The ship officer gazed down to his shoulder, where the stewardess leaned her head against him. Half out of necessity for the limited space of the storage room, and half by her own fancy.

Looking down at her heels and his dress shoes crisscrossed around each other to conserve the space. And despite their rank and position on the ship, the stewardess was happy to move over and make room for him.

Her Psyche hair twist falling undone from under her white cap, revealing strands of her ribboning hair, so fair and angelic, even in the fading light.

"What do you suppose will happen?" she asked him.

Lowe scanned the groaning walls surrounding them, all four buzzing with the gushing sounds of the sea behind them, washing out the groaning ship's dying wails and knocks.

"The worst we could ever imagine," he said quietly.

"Well, I'd say the worst part for us is over then, wouldn't you agree?" she said to him. "We found each other in time to say goodbye...I suppose that's an improvement for us, Harry...Even if finding me again on this ship was only by accident."

"None of it was accident," Lowe answered. "I meant everything I'd'e done, and everything I'd'e said.

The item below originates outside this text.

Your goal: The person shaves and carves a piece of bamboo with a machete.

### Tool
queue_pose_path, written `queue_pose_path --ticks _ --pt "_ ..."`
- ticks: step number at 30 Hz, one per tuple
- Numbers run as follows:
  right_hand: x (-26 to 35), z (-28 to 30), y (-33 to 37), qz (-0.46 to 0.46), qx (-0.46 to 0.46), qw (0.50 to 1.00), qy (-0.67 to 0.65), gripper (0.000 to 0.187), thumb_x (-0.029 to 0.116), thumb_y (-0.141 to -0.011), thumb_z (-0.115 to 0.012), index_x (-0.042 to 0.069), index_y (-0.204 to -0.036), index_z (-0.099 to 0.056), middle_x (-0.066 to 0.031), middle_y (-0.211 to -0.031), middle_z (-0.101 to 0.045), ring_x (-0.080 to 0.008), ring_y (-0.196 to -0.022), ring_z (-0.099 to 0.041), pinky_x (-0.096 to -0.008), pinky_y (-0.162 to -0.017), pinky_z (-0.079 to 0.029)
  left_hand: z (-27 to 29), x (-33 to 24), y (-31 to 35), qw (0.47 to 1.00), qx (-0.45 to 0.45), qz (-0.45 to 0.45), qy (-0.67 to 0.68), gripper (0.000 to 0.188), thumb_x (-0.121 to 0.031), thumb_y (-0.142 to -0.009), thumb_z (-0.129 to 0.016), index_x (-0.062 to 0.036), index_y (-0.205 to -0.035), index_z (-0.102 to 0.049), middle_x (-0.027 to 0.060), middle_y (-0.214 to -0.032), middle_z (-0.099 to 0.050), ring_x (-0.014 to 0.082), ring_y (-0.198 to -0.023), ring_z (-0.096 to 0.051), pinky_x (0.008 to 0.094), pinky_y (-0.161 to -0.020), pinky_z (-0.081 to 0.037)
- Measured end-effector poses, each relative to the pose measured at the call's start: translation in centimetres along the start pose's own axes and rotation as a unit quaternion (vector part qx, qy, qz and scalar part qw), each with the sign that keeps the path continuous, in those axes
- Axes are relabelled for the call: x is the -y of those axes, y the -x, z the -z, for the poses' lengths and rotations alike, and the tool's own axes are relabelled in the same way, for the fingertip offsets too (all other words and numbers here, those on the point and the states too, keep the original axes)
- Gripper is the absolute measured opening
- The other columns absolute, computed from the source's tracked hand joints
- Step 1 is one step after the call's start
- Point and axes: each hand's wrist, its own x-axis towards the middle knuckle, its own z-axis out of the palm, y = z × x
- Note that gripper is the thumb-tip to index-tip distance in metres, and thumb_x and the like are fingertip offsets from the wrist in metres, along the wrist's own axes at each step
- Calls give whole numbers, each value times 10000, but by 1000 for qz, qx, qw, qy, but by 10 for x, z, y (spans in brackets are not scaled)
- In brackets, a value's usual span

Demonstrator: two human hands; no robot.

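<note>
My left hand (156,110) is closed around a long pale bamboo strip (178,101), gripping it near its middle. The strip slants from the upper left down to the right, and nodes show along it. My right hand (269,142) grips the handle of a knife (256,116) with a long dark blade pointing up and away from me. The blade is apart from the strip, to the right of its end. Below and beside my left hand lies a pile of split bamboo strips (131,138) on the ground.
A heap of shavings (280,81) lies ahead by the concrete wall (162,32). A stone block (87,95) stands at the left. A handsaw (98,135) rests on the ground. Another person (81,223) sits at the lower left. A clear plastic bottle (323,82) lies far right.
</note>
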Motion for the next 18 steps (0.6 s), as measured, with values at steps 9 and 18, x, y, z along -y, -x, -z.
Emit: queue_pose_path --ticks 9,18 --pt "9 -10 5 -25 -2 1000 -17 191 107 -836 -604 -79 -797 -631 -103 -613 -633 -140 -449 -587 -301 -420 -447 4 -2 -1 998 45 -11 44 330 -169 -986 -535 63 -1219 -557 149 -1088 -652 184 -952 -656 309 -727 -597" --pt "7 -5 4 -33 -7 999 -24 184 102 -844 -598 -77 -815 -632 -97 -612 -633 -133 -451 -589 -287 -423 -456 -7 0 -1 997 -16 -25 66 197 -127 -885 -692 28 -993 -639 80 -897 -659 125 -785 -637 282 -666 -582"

And that's the end of it."

"Then you're a fool, Harry."

"You're wasting your breath on me. Can you think of no better time to argue about it than this? Never mind. Don't answer that. It was never the right bloody time for us, was it?" Lowe remarked. "It was always this way, or that way....But for all their quarreling about what was proper and what was not, doesn't seem to matter much here anymore now, does it?...May as well have our honest say."

"Mr. Lowe," she told him gently. "You should know that...had it been different for us, I would've..."

The lights dimmed again, stealing her last words.

Casting the dish pantry into darkness again.

This time, for the rest of eternity.

And in that harrowing darkness, Lowe would've done anything to distract her from the chilling sounds of the ship tearing itself apart.

And so, he whispered an answer to her unfinished sentence against her ear.

"I do know it...I've known for some years now, even if I was too late to know I felt the same."

"Then if it was always the same for you, please grant me one last kindness, and don't hold the truth back from me," she said. "I want your honesty and nothing else. Is there any hope for that life now? Will we ever make it out of here to know it together?"

"I'm living it with you as we speak. Even if it's only just a moment longer, or that it's quite unlikely that anyone would find us now," he confessed to her. "I do believe we're on our own now, love."

And after taking a moment to accept his damning words, shutting out the groaning of a dying ship with the comfort of his beating heart, she found the courage to ask him next,

"Will it be painful, do you think?...To die in such a way?"

"I can't say, love," Lowe answered her honestly, in the same softness of tone. "But whatever follows it, you won't ever have to endure it alone-"

"You shouldn't toy with me like that-"

"Whatever should happen now," Lowe went on, before she could save him from regretting it. "Whatever pain I must endure in this uncertain fate, I will never again abandon you, Lucy. And had it taken me a lifetime, I'de come looking for you all the same. You have my word that I will remain your constant until the very end."

And though it was the only answer she ever wanted from him, it was an answer that became hers too late.

Because all the more tragic than dying was knowing an answer not a lifetime sooner.